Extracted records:
↓↓↓
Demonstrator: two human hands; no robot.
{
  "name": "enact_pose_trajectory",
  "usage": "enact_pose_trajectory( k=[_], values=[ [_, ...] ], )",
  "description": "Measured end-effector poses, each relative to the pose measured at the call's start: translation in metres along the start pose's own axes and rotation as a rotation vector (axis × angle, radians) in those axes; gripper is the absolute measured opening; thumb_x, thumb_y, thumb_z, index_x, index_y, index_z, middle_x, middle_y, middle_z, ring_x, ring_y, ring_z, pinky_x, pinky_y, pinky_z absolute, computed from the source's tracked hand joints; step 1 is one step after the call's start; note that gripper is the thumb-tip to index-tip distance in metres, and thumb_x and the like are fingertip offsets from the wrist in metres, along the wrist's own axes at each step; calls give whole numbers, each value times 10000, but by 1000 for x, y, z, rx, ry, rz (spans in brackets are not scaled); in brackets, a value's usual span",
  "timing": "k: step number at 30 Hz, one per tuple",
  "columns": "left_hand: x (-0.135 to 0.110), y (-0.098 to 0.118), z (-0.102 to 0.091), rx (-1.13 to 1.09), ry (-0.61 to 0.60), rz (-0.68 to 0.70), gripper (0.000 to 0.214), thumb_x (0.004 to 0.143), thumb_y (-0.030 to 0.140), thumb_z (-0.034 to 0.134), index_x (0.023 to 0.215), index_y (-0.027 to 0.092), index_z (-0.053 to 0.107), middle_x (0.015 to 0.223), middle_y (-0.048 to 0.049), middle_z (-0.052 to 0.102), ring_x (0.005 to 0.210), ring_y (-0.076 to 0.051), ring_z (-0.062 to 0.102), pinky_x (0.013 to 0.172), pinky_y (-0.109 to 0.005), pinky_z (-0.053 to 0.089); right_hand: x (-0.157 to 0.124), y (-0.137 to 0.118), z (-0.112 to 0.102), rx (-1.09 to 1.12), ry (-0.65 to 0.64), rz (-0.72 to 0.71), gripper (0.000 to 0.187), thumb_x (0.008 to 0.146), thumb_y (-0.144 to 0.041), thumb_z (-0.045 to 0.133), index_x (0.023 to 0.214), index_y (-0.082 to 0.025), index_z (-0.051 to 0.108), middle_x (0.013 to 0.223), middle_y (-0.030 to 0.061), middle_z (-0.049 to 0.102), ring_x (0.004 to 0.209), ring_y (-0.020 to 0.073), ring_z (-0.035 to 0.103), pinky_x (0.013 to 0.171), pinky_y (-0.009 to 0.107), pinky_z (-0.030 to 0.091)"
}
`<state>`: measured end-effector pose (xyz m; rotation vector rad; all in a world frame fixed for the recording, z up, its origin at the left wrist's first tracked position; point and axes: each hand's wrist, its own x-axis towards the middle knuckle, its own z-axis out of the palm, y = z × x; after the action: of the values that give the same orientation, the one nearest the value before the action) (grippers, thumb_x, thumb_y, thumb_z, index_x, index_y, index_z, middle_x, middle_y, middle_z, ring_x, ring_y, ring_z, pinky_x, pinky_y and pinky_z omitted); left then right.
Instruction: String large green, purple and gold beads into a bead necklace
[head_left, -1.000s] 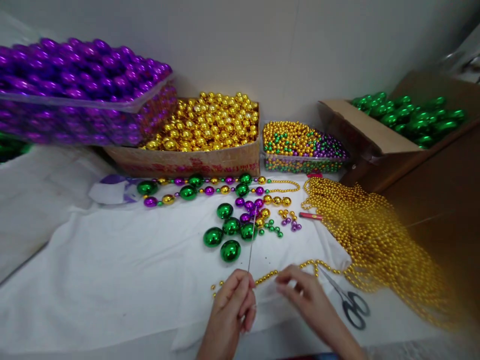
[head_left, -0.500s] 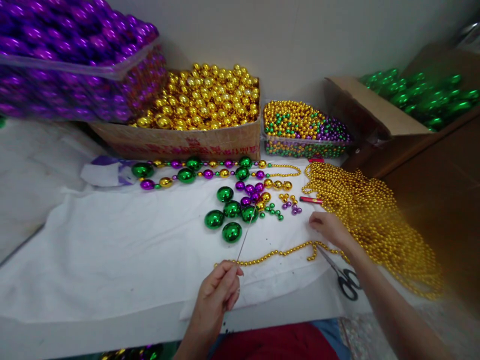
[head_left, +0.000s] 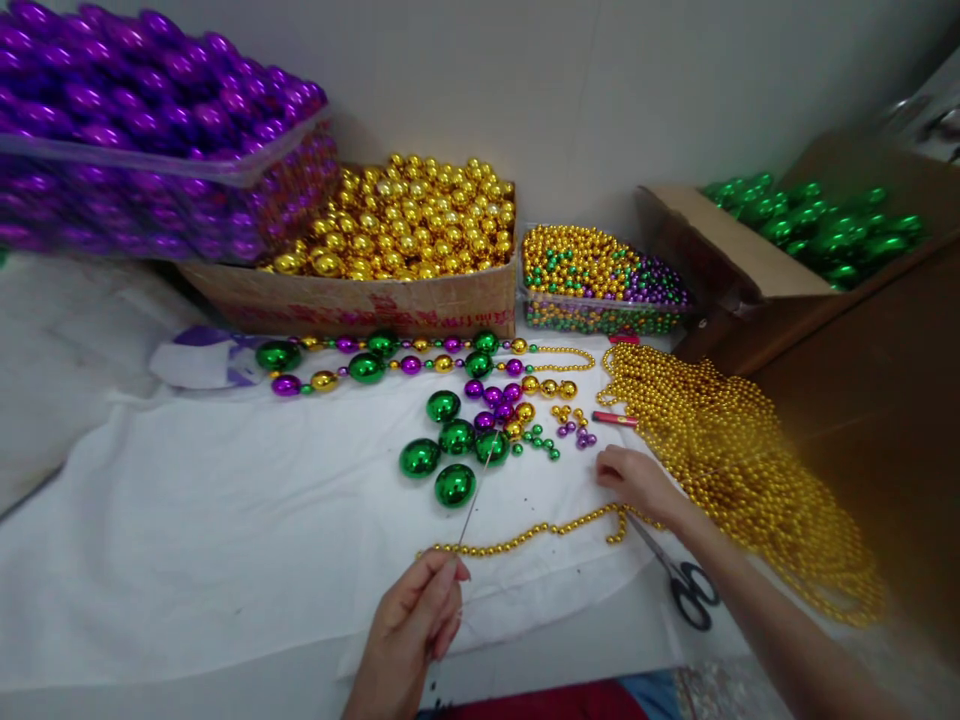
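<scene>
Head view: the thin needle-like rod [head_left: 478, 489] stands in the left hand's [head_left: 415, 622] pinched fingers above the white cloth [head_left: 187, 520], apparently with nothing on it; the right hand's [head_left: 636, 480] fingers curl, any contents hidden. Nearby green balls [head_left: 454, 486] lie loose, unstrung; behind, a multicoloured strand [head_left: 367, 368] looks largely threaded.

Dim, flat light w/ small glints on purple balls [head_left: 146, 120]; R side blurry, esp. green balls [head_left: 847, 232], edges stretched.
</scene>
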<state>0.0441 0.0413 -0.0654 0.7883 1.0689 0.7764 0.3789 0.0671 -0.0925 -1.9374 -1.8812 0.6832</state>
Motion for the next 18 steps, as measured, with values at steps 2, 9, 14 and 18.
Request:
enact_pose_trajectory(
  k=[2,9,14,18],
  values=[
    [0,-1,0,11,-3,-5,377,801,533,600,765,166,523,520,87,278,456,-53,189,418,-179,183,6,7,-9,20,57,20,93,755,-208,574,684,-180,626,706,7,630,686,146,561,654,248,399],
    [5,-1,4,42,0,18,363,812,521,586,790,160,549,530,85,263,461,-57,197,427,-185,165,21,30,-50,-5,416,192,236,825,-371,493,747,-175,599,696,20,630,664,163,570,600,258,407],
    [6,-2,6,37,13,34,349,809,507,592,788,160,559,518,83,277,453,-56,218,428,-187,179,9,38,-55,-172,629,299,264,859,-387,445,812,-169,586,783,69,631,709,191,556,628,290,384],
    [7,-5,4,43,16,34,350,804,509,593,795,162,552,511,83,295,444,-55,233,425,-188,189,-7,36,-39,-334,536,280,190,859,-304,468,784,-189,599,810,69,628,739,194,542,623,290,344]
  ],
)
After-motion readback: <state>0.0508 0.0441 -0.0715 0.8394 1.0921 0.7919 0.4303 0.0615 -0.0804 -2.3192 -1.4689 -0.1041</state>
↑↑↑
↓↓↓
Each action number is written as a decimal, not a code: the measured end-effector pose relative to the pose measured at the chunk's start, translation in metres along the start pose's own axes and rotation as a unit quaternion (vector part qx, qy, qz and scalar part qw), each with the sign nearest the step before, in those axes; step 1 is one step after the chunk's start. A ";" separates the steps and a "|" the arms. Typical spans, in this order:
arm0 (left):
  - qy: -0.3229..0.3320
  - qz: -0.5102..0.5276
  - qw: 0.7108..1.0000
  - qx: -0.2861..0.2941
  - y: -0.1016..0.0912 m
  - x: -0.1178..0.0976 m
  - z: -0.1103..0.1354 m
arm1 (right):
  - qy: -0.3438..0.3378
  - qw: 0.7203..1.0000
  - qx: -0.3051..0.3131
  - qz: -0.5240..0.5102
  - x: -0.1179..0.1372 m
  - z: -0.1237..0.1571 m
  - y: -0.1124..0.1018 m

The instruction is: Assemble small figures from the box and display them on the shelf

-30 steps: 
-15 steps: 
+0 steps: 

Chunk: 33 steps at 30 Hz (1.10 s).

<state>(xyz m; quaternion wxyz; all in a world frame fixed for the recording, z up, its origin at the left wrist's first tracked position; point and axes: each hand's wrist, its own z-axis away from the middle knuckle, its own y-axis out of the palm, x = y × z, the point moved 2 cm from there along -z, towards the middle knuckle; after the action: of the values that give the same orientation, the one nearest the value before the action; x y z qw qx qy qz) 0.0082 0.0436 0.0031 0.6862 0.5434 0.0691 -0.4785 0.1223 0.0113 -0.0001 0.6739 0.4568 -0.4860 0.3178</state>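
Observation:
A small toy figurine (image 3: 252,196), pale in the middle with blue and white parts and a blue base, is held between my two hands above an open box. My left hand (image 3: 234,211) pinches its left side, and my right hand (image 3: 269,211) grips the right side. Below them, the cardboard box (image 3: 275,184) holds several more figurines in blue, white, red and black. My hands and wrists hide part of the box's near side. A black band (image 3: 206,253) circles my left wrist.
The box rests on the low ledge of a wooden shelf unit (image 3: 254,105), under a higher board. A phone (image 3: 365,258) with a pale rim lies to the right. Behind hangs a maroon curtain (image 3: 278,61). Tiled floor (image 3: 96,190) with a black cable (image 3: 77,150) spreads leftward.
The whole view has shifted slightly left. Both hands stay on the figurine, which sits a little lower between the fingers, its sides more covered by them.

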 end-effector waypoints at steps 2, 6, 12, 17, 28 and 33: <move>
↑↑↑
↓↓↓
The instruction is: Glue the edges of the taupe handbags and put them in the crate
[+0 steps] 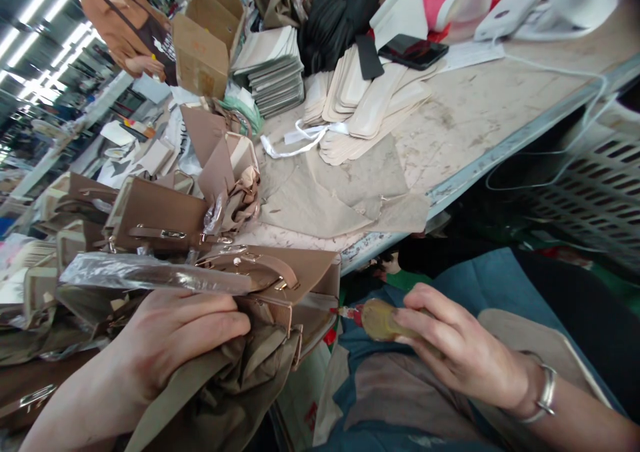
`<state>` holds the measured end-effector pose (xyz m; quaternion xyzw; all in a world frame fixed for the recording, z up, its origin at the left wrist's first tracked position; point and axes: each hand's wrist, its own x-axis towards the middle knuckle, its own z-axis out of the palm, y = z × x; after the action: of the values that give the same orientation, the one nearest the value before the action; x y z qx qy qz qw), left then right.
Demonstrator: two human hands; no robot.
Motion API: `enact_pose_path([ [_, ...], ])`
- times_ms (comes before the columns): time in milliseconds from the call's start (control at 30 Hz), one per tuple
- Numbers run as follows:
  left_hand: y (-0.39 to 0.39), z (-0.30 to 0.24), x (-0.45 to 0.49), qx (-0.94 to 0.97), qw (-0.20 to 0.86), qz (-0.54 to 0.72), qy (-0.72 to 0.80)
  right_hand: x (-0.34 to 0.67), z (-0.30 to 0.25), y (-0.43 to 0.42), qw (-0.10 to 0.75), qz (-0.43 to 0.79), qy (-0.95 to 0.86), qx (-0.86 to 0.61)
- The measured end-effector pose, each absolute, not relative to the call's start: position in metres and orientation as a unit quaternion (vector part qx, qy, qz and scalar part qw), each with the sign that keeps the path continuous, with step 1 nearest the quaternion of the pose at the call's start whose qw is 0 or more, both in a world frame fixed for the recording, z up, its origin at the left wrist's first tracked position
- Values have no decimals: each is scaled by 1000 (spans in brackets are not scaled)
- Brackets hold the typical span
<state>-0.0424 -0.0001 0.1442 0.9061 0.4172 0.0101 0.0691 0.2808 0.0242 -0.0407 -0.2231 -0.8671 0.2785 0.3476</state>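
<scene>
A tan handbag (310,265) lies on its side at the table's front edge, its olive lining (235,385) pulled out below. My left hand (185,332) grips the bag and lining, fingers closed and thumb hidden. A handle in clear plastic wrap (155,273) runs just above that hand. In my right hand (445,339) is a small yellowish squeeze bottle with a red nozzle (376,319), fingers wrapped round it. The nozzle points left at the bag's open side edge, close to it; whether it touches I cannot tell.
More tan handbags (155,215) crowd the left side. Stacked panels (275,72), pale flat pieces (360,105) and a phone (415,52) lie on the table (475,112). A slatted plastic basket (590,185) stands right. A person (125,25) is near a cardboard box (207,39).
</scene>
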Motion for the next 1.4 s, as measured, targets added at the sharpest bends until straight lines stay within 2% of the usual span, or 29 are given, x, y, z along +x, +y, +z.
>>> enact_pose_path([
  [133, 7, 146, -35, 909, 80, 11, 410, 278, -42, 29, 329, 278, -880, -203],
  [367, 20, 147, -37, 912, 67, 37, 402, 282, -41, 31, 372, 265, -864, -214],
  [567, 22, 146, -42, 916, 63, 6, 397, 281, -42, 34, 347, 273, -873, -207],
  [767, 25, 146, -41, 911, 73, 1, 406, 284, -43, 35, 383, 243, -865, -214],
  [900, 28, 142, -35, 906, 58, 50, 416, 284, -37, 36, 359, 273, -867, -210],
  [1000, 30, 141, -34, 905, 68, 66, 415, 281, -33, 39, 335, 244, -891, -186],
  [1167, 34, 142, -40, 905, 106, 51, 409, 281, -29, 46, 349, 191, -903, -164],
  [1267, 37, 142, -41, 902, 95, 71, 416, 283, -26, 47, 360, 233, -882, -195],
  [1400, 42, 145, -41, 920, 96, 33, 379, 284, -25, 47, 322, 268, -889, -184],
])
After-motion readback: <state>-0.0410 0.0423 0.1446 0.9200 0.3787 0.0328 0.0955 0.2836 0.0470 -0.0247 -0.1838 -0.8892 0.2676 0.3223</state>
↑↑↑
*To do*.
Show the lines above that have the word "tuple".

*Result*.
  "timing": "k: step number at 30 Hz, one per tuple",
- times_ms (comes before the columns): time in milliseconds from the call's start (control at 30 Hz), one per tuple

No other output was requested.